WORK TO BE COMPLETED: Check every line below for the string "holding", and copy the lines that contain it.

STORED DATA:
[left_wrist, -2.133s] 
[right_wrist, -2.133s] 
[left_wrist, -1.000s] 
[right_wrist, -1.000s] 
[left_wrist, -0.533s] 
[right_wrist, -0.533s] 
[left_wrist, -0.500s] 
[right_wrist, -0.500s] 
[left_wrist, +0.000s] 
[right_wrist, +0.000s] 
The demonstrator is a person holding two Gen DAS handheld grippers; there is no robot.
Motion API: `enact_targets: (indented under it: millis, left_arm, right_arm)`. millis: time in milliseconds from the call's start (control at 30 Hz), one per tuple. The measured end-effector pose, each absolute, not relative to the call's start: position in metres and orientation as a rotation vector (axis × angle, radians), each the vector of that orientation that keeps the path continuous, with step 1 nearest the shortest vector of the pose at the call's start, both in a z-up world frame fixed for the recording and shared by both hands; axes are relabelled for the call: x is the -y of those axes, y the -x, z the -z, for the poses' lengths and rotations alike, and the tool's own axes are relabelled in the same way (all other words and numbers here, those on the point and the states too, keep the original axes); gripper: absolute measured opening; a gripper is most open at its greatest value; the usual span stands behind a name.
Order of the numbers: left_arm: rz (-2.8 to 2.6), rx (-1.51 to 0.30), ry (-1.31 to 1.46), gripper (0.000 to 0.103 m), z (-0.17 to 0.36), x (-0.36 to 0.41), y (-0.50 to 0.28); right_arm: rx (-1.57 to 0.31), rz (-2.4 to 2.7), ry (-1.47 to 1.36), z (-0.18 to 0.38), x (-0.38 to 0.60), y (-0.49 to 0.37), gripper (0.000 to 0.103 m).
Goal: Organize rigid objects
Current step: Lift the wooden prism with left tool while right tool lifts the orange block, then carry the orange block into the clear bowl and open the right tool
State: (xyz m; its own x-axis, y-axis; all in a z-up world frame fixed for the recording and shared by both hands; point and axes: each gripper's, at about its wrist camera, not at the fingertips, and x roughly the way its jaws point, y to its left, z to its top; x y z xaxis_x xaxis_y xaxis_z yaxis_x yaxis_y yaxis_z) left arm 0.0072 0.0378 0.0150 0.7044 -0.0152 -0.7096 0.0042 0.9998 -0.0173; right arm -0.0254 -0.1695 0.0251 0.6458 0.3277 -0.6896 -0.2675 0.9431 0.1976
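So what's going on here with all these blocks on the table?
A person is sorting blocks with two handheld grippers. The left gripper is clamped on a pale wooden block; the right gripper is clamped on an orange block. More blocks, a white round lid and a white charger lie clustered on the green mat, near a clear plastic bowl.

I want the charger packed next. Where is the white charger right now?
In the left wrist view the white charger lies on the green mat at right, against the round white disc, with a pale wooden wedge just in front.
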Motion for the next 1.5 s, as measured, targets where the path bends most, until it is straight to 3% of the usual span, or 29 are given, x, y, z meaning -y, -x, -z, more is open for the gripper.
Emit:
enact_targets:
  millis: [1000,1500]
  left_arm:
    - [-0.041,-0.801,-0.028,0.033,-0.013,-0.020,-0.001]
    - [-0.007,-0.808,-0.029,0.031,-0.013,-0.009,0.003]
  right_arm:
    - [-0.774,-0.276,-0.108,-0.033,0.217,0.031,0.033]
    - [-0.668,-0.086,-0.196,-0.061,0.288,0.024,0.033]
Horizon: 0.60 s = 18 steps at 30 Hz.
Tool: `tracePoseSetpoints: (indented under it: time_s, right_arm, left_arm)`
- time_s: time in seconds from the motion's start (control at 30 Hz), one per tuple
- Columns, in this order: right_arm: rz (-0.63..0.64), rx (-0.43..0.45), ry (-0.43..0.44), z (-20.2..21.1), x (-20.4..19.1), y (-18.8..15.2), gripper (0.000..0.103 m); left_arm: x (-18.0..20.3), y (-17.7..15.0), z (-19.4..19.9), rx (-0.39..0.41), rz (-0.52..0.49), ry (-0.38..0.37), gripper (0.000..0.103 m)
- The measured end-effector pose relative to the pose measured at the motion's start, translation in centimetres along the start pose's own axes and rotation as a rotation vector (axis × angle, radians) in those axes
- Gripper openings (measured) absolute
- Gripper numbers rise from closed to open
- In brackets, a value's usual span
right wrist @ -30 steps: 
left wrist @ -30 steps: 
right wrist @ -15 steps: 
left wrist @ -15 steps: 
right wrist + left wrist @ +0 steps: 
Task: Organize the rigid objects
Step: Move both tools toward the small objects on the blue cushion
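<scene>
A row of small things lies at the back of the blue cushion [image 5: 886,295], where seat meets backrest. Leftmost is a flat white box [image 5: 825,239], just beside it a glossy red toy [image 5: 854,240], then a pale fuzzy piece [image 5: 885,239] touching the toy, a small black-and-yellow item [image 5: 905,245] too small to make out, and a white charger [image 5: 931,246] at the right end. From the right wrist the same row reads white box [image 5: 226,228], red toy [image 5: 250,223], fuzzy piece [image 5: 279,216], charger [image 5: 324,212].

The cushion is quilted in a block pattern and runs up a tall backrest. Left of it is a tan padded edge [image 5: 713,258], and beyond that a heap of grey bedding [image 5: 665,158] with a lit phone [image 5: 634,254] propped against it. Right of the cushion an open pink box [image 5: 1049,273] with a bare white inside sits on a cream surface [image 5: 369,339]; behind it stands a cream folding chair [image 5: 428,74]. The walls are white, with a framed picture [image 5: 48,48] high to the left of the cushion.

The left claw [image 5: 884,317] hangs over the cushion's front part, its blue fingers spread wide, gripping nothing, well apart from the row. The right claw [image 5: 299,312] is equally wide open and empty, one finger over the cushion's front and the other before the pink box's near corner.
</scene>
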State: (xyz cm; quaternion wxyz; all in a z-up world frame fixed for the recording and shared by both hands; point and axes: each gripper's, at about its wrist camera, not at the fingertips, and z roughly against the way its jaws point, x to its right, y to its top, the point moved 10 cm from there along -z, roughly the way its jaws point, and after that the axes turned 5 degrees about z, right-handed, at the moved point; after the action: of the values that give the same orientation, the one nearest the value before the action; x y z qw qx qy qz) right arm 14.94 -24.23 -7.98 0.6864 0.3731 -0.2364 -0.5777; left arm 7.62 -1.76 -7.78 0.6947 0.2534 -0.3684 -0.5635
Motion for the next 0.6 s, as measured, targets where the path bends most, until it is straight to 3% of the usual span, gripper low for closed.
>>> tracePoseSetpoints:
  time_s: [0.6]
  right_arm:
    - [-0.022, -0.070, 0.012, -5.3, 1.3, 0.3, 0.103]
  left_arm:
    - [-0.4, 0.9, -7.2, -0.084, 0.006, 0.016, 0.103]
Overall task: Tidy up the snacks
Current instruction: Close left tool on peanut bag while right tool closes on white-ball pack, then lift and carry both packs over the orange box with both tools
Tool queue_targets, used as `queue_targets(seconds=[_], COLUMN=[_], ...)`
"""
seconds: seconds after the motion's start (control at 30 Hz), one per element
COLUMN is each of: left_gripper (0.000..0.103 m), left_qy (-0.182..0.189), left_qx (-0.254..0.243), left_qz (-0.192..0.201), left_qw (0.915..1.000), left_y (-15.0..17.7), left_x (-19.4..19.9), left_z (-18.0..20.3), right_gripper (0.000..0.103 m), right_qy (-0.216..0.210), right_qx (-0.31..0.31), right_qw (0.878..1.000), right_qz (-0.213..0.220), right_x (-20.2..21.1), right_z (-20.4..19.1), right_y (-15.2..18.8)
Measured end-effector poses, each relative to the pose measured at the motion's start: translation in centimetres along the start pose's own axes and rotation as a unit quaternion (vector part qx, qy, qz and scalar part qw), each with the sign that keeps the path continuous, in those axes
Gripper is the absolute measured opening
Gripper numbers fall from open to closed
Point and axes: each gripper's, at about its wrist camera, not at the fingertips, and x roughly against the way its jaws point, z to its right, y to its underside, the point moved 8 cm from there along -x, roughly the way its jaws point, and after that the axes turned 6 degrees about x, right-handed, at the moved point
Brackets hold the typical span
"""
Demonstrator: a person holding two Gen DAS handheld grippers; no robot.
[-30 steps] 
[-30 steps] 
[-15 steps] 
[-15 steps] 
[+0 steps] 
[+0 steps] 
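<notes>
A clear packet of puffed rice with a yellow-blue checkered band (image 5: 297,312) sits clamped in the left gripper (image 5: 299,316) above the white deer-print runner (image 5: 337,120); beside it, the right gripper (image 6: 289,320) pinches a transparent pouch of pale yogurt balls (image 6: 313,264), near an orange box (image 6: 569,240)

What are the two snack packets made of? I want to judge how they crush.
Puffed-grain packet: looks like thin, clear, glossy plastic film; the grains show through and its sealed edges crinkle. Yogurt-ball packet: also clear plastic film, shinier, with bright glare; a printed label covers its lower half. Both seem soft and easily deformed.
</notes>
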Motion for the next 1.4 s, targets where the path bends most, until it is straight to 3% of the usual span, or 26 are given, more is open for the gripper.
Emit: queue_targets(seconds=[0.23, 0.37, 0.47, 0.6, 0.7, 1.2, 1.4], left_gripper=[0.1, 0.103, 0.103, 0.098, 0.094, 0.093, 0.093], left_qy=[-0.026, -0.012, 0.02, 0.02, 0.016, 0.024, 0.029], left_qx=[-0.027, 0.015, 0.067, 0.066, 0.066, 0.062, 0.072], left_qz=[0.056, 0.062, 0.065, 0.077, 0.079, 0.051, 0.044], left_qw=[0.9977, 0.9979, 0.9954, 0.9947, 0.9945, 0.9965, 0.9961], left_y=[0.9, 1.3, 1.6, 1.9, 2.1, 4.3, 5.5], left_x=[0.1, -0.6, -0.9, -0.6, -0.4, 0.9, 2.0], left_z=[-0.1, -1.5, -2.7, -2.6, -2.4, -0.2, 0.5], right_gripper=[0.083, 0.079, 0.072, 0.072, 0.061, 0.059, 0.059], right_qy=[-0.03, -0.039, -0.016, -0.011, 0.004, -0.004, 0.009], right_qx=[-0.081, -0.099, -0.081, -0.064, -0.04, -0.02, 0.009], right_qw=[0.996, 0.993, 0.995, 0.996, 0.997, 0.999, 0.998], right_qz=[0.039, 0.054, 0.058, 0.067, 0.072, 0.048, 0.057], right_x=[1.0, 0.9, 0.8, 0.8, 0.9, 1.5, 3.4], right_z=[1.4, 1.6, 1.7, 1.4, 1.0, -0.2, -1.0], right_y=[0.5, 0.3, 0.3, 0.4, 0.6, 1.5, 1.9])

SOLVED PROBLEM:
The demonstrator is a person holding two Gen DAS handheld grippers; there is no robot.
Demonstrator: a person holding two Gen DAS handheld grippers; no robot.

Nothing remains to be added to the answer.